> _Assignment_: Copy every line from the material below that holds "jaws".

=======

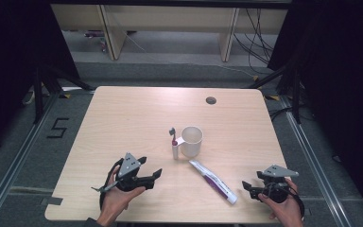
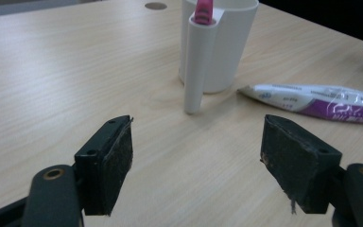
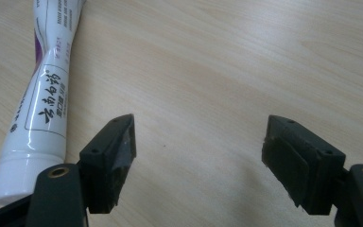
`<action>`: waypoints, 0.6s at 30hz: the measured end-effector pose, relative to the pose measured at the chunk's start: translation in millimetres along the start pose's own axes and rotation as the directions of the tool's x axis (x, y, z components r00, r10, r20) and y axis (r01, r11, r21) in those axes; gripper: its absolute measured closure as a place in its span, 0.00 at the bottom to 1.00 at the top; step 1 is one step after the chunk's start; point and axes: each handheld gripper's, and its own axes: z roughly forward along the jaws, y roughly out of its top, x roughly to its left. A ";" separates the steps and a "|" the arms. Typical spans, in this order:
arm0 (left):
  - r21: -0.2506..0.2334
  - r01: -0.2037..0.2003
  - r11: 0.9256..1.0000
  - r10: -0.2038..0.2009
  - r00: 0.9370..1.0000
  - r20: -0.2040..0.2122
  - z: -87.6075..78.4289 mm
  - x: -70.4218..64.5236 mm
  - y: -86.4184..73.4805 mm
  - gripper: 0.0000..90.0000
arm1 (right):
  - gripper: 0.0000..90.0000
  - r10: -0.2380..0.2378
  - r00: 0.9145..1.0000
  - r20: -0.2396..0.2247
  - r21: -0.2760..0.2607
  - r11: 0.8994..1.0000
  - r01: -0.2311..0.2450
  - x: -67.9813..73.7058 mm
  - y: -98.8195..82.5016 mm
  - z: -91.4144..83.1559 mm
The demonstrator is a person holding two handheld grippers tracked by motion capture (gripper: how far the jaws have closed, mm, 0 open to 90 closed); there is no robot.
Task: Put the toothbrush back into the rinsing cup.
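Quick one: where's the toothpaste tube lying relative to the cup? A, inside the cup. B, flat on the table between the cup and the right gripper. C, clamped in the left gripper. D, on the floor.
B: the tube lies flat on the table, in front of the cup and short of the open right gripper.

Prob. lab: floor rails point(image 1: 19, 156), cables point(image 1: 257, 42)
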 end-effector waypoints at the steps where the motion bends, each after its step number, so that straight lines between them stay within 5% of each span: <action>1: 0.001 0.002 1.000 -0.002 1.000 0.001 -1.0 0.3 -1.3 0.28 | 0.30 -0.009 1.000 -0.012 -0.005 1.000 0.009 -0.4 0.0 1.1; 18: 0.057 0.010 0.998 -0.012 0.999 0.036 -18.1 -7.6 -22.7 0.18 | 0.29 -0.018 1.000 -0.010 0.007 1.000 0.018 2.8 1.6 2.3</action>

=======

> _Expected output_:
`<action>`: waypoints, 0.6s at 30hz: the measured end-effector pose, relative to the pose measured at the chunk's start: translation in millimetres along the start pose's own axes and rotation as the directions of the tool's x axis (x, y, z components r00, r10, r20) and y axis (r01, r11, r21) in those axes; gripper: its absolute measured closure as a place in its span, 0.00 at the bottom to 1.00 at the top; step 1 is one step after the chunk's start; point and axes: each handheld gripper's, and its own axes: z roughly forward along the jaws, y roughly out of its top, x roughly to its left. A ";" separates the steps and a "|" the arms. Typical spans, in this order:
The demonstrator is a person holding two handheld grippers tracked by motion capture (gripper: how far the jaws have closed, mm, 0 open to 90 closed); there is no robot.

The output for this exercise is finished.